TASK ITEM
Filter the listing and keep only the lines with the word "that".

SOURCE DATA
= = = = = = =

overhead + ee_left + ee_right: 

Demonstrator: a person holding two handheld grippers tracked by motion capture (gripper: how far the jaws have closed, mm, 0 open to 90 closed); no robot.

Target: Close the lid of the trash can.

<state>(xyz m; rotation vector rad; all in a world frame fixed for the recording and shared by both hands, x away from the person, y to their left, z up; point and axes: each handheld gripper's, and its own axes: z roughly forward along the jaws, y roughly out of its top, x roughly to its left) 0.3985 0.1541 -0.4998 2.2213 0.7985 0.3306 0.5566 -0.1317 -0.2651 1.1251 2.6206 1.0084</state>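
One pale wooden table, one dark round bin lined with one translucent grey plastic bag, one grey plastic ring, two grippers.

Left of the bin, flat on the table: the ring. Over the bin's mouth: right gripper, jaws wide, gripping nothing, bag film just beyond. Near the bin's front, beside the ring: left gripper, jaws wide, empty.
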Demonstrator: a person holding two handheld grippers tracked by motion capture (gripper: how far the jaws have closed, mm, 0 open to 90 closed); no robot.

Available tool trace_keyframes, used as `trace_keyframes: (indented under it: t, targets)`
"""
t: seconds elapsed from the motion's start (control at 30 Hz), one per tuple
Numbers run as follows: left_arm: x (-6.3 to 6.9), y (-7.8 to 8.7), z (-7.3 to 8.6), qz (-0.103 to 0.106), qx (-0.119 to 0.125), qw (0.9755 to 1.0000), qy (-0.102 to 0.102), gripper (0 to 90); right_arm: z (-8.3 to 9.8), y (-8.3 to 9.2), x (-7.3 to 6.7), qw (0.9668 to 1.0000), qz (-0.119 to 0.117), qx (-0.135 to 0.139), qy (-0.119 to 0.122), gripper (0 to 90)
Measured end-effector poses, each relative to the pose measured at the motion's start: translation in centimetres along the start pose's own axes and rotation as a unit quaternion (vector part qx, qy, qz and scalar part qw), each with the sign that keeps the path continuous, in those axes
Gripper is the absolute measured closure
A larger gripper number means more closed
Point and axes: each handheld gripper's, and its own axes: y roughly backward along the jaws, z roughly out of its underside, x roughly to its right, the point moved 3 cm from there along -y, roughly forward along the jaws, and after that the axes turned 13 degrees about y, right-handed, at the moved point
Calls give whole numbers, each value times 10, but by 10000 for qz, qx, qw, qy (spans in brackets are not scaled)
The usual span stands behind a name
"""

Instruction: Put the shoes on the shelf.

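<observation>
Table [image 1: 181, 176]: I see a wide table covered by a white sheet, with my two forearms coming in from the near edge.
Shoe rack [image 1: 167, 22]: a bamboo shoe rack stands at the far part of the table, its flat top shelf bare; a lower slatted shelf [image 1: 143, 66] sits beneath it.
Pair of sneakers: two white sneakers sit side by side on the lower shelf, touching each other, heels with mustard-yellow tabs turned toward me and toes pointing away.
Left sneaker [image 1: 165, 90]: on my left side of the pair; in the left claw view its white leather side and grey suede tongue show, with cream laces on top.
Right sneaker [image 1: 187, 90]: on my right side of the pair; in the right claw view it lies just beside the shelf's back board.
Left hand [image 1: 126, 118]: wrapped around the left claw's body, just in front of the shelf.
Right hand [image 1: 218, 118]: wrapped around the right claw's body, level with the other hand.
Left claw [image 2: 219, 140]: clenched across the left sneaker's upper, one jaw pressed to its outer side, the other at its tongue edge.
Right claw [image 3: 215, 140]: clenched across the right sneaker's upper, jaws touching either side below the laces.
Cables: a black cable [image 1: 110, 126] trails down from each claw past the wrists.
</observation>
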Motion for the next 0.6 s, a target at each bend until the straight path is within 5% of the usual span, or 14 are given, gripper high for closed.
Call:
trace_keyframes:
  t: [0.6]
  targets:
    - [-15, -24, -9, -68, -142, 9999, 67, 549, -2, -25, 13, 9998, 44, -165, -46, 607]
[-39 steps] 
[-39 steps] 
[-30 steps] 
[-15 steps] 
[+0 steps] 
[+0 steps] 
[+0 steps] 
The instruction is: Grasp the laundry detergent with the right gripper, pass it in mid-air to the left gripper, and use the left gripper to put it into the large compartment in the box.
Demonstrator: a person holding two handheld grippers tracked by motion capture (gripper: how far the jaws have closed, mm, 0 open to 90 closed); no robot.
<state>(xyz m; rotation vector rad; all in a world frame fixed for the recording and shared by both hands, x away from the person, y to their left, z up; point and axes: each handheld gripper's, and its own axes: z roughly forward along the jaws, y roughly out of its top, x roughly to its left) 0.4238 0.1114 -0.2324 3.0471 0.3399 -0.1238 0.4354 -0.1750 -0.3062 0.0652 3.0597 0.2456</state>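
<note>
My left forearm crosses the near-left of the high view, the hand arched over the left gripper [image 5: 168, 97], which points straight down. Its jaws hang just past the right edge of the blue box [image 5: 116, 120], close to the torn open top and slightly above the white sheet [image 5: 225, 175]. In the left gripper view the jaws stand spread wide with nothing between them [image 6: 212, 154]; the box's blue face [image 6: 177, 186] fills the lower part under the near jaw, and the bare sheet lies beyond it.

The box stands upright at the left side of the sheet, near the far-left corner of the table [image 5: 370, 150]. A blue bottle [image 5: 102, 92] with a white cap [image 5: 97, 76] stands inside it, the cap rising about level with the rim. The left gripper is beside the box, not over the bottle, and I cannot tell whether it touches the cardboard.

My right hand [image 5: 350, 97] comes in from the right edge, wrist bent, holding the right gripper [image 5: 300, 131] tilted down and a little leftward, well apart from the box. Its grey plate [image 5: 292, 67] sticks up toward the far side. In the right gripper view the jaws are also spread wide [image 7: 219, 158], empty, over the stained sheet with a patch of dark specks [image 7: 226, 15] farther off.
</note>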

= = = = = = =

ANSWER TO THIS TASK
Measured end-effector poses, each relative to the pose measured at the motion's start: translation in centimetres along the start pose's own axes and rotation as a unit quaternion (vector part qx, qy, qz and scalar part qw), each with the sign that keeps the path continuous, in those axes
Point and axes: each handheld gripper's, and its own axes: y roughly backward along the jaws, z roughly out of its underside, x roughly to its right, the point moved 3 cm from there along -y, roughly forward along the jaws, and after that the axes turned 13 degrees about y, right-handed, at the moved point

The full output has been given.